I feel ordinary, like me. Ah, ha! As I was pondering this subject, I realized that I had changed my mind about painting. You know how it is. You decide that something isn't working for you, and you drop it. There isn't a great epiphany or anything at that time. You merely do things differently. It's almost as simple as deciding not to touch a hot stove. And when something pleasant happens and you don't get burned, well, you experience a revelation. 

There is, of course, the fact that we are all visiting fellow artists online and enjoying certain elements of each of their works. If we collect the most successful of these and apply them to a painting, we cannot help but imbue the work with our own distinctive and personal signature. 

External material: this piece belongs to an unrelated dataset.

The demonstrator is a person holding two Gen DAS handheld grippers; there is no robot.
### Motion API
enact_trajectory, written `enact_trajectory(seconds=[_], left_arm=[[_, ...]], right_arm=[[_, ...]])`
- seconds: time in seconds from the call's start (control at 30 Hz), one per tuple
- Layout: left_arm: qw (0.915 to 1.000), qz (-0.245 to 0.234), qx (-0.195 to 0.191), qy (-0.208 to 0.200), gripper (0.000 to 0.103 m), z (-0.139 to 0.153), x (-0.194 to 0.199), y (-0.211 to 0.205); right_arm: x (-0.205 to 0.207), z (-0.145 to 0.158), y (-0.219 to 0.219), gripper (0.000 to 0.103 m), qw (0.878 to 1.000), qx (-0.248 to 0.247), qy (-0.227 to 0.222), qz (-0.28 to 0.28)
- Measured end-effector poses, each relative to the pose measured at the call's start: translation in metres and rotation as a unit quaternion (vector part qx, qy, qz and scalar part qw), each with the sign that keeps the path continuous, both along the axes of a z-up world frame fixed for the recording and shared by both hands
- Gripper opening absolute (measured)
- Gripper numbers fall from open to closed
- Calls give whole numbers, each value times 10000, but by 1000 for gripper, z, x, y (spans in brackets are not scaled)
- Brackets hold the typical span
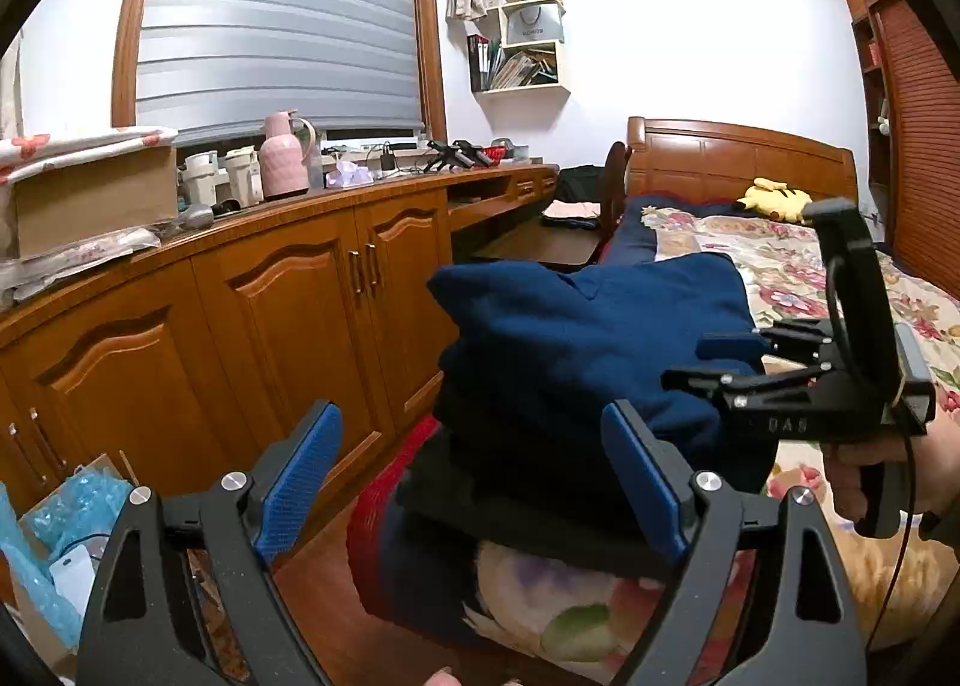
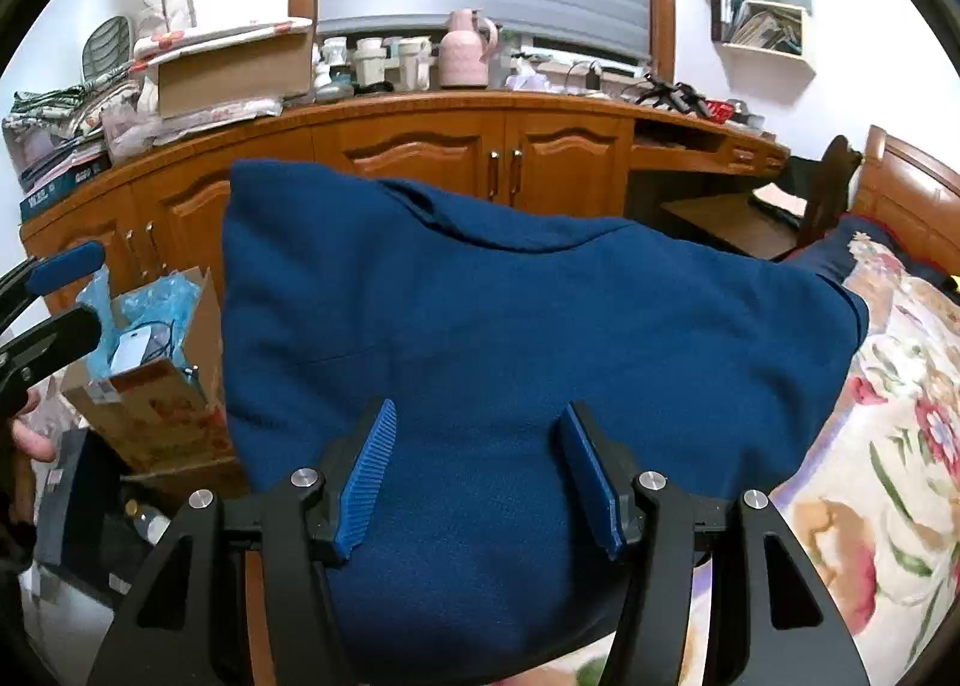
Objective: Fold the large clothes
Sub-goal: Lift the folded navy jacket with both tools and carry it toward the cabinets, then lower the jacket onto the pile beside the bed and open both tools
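Indoors, we are hovering over the blue garment (image 2: 510, 338) on the floral bed (image 2: 888, 476) | left gripper (image 1: 474, 482) released beside it | right gripper (image 2: 480, 476) released above it

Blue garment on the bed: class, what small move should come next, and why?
Probably draw both grippers back. The blue garment lies bundled on the floral bedspread, and the left gripper and right gripper both stand open, their fingers not pressing the cloth, so the fold looks released.

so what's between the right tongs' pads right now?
Only the folded blue garment behind the right tongs, seen in the right wrist view; the pads stand apart, not pinching it.
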State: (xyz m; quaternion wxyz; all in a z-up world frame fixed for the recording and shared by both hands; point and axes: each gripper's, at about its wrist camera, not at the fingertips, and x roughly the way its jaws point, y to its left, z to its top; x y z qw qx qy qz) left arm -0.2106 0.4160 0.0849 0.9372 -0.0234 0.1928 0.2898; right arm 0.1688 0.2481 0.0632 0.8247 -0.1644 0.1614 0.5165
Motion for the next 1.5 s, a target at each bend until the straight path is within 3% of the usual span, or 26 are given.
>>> enact_trajectory(seconds=[0.17, 0.3, 0.57, 0.77, 0.8, 0.87, 0.93, 0.97, 1.1, 1.13, 1.17, 1.2, 1.23, 1.5], left_arm=[[9999, -70, 17, 84, 89, -4, 1, -12], [9999, -127, 19, 59, 89, -6, 4, -26], [9987, -481, -152, 69, 89, -20, 26, -67], [9965, -814, -162, 87, 89, -27, 50, -108], [9962, -855, -159, 84, 86, -28, 53, -114], [9954, -933, -134, 145, 57, -29, 61, -128], [9942, -1042, -170, 183, 42, -29, 68, -138], [9935, -1104, -181, 193, 29, -29, 71, -143], [9904, -1351, -154, 263, 26, -28, 86, -168], [9882, -1492, -188, 273, 31, -28, 91, -176], [9856, -1656, -200, 278, 56, -27, 95, -183], [9828, -1817, -200, 247, 73, -27, 99, -191], [9823, -1857, -195, 179, 103, -27, 100, -198], [9734, -2279, -230, 87, 103, -26, 132, -259]], right_arm=[[-1, 10, -30, 60, 9991, 331, 239, -109], [-5, 14, -61, 60, 9987, 396, 121, -296], [-26, -9, -117, 61, 9963, 288, -202, -779], [-42, -16, -158, 62, 9915, 394, -149, -1234], [-46, -15, -163, 62, 9905, 412, -163, -1301], [-51, -17, -180, 62, 9886, 428, -145, -1437], [-58, -20, -194, 62, 9868, 446, -134, -1554], [-62, -22, -200, 62, 9856, 458, -143, -1622], [-75, -23, -222, 62, 9812, 552, -89, -1849], [-79, -25, -231, 62, 9801, 578, -85, -1895], [-84, -26, -237, 62, 9789, 593, -91, -1955], [-88, -25, -243, 62, 9775, 600, -107, -2018], [-92, -27, -249, 65, 9767, 599, -116, -2058], [-123, -33, -292, 76, 9638, 663, -65, -2582]])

There is something else that I'm finding, too. I'm now approaching the work without any concern for audience. Again, sounds rough, but you'll understand how subtly we artists are influenced by the push toward pleasing others (approval/sales). What if we let that go, too? 

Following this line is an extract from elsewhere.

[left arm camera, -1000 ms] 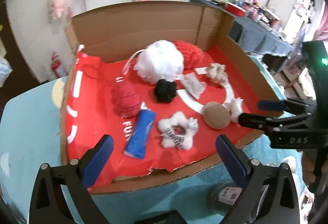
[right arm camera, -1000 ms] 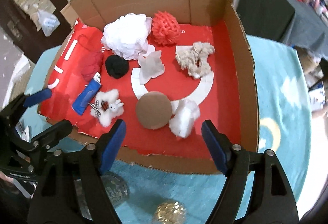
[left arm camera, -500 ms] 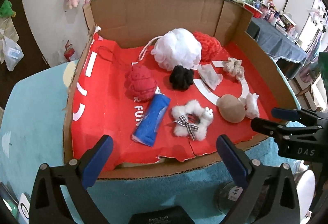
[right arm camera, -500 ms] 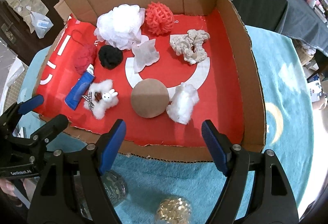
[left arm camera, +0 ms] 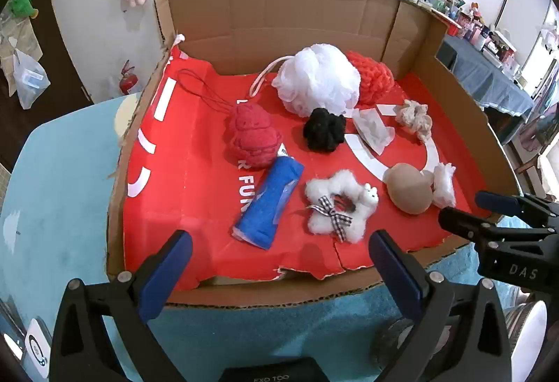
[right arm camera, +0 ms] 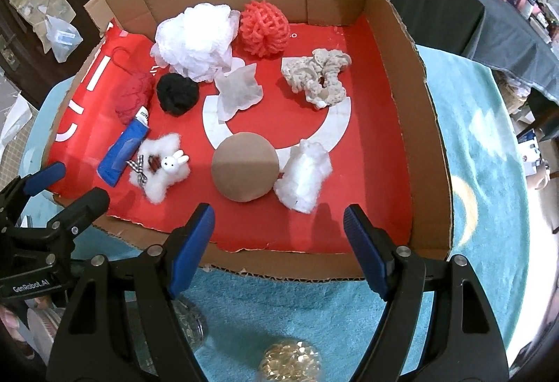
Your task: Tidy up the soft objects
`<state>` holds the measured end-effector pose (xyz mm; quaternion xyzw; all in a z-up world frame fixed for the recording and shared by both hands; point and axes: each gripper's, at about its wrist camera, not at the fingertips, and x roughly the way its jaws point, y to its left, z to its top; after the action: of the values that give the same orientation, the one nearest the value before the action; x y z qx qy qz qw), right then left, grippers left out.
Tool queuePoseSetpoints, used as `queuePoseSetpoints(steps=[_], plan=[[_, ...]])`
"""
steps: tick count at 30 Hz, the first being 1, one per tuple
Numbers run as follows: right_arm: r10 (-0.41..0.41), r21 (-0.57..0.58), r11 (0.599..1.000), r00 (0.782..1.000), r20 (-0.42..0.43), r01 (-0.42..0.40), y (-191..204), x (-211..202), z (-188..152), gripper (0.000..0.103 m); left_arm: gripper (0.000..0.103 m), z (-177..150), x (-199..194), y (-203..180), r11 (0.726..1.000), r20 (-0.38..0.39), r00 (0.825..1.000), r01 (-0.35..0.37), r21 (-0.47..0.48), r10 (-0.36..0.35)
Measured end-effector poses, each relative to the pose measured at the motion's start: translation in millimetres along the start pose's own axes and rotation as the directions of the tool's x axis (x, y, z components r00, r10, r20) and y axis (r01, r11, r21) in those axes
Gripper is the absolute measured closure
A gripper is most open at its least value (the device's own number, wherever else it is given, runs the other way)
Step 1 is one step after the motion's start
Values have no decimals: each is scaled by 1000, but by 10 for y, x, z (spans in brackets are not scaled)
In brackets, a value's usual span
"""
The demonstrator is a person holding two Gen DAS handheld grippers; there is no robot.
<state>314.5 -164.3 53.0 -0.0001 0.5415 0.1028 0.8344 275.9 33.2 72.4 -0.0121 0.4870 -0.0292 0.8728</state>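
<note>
Ahead of my tongs, a matt corrugated cardboard box (right arm camera: 429, 123) holds glossy red paper lining (right arm camera: 377, 144), a meshy white pouf (right arm camera: 195, 36), and fluffy cotton (right arm camera: 304, 176).

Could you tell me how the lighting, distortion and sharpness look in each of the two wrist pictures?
Left wrist view: even indoor light, the fisheye bows the cardboard box and darkens the corners, and the items look sharp. Right wrist view: similar light, the white puff is nearly washed out, soft shadows fall beside the brown ball, and the far right edge is smeared.
</note>
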Motion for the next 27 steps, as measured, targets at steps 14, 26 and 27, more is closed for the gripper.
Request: queuePoseSetpoints(steps=[14,26,27], plan=[[-6,-13,1000,1000,8,6,32,-9,-13,27,0,-9,23,9,1000,-6,1000,0,-7,0],[-3,-13,1000,1000,10,4,25,-31,-16,27,0,-4,20,13,1000,4,1000,-6,-7,6],[-3,-13,1000,1000,10,3,23,-33,-16,27,0,-4,20,14,1000,4,1000,-7,-8,7]])
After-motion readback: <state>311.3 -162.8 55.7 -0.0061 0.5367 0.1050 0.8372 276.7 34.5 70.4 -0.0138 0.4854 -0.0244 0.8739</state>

So, I will choose an image that I find interesting, start a painting of it, see too much detail (get annoyed here--step #3), wipe out detail, and finish by stepping back and analyzing what I do enjoy about the image graphically, color wise, etc.

Today, I was able to skip step #3.

Friday, March 13, 2009

Molino Basin #2 Study in Process

After an exhausting week, I've only got a quick post of another version of the Molino Basin in my new and improved process. This painting is also 9" x 12." I got stuck in step #3 for awhile, but this may be done now. I took a chance on revising a landscape from a few weeks back, too. I think it's better, but sometimes it's hard to tell without a bit of distance and time. This is also a 9" x 12" painting.
 

Monday, March 9, 2009

Quick Study After Many Hours

"Success is not a function of individual talent. It's the steady accumulation of advantages." --from a very smart scientist whose name was torn away when his picture and quote were snagged from a magazine article on talent, luck, and the success that 10,000 hours can bring to anyone sufficiently diligent, blessed, and a little bit crazy, and how they can enjoy the benefits of success as long as they have patient and supportive family members who will help maintain an environment for growth, practice, and occasional appropriate praise, and then, placed on a refrigerator for perusing and meditation each day, as one reaches for the vitamins that sustain the body but not the soul--like paint and canvas and the smell of medium and good Blues music wailing from the boom box in the studio. Whew! (Gee, I love a run-on sentence now and again...) Actual credit to Malcom Gladwell, Outliers: The Story of Success.

But, I digress. This painting is of an area near Molino Basin at the base of Mount Lemmon. It's about forty minutes from my home. It's a great spot to see the transition between the desert and the Catalina mountains. It is 9" x 12," on canvas. Again, I am attempting to start with the image and then react to how the landscape influences my mood.